Problem >> Which lines of the data below contain "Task"? Please show them all.

Data provided >>

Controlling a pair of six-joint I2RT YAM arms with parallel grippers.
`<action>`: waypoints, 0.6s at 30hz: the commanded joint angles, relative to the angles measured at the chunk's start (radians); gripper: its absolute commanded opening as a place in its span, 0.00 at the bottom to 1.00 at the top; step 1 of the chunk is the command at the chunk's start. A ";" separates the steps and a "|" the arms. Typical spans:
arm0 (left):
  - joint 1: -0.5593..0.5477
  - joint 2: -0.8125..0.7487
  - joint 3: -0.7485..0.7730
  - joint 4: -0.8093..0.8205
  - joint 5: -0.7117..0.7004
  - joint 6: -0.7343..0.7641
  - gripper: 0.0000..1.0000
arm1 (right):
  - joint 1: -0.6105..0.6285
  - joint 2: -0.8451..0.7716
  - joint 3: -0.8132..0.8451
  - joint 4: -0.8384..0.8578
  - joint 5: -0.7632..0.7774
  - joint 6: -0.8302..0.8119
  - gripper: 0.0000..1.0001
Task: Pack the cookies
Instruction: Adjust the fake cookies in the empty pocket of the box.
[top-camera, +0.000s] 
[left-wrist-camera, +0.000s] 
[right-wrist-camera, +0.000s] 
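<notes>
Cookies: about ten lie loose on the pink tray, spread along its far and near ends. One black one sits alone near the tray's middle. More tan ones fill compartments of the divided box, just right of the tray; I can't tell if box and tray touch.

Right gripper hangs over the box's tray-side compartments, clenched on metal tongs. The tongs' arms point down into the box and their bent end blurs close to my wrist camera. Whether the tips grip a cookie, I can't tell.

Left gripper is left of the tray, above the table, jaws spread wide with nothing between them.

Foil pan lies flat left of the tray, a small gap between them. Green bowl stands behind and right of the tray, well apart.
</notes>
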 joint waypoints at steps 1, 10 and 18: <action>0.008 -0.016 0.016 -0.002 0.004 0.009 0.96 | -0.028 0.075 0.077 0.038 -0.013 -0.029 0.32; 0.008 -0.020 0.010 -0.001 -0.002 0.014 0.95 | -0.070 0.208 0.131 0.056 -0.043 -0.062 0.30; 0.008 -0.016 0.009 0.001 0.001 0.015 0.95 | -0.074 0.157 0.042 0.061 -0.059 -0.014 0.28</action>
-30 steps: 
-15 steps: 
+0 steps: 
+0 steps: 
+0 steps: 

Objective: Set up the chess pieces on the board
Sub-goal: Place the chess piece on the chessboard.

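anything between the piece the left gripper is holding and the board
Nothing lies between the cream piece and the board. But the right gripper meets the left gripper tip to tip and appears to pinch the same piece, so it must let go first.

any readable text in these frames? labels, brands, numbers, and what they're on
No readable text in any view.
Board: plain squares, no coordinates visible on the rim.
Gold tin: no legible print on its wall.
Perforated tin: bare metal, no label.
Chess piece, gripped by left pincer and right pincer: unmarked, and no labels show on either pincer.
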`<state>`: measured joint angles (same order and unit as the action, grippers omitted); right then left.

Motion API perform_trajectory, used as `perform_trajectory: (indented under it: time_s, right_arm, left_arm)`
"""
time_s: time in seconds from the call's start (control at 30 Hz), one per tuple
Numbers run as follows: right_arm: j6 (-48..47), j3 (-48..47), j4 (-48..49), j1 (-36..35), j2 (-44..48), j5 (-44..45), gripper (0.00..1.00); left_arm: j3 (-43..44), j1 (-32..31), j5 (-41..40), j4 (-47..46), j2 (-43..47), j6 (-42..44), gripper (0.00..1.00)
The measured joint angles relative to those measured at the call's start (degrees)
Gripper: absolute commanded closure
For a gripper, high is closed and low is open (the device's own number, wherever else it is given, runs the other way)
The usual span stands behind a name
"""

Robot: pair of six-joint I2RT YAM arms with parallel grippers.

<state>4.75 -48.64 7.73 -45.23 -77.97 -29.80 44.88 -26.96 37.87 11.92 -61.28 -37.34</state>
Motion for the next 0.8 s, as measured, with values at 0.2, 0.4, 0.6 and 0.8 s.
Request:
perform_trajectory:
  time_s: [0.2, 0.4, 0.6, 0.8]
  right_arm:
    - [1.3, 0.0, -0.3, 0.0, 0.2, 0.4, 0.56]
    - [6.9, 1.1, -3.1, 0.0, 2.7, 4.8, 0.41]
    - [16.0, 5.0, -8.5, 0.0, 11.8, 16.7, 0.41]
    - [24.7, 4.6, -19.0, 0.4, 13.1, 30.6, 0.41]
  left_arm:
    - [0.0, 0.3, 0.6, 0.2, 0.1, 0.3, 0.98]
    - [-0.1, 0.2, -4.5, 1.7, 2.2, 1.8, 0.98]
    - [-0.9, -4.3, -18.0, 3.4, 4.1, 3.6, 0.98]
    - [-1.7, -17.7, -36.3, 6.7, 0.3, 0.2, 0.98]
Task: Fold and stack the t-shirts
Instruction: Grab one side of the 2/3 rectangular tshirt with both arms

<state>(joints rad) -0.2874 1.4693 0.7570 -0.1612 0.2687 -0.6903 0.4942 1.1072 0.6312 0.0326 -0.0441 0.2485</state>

Expected answer >>
Task: Pack the cookies
Task: Fold and stack the t-shirts

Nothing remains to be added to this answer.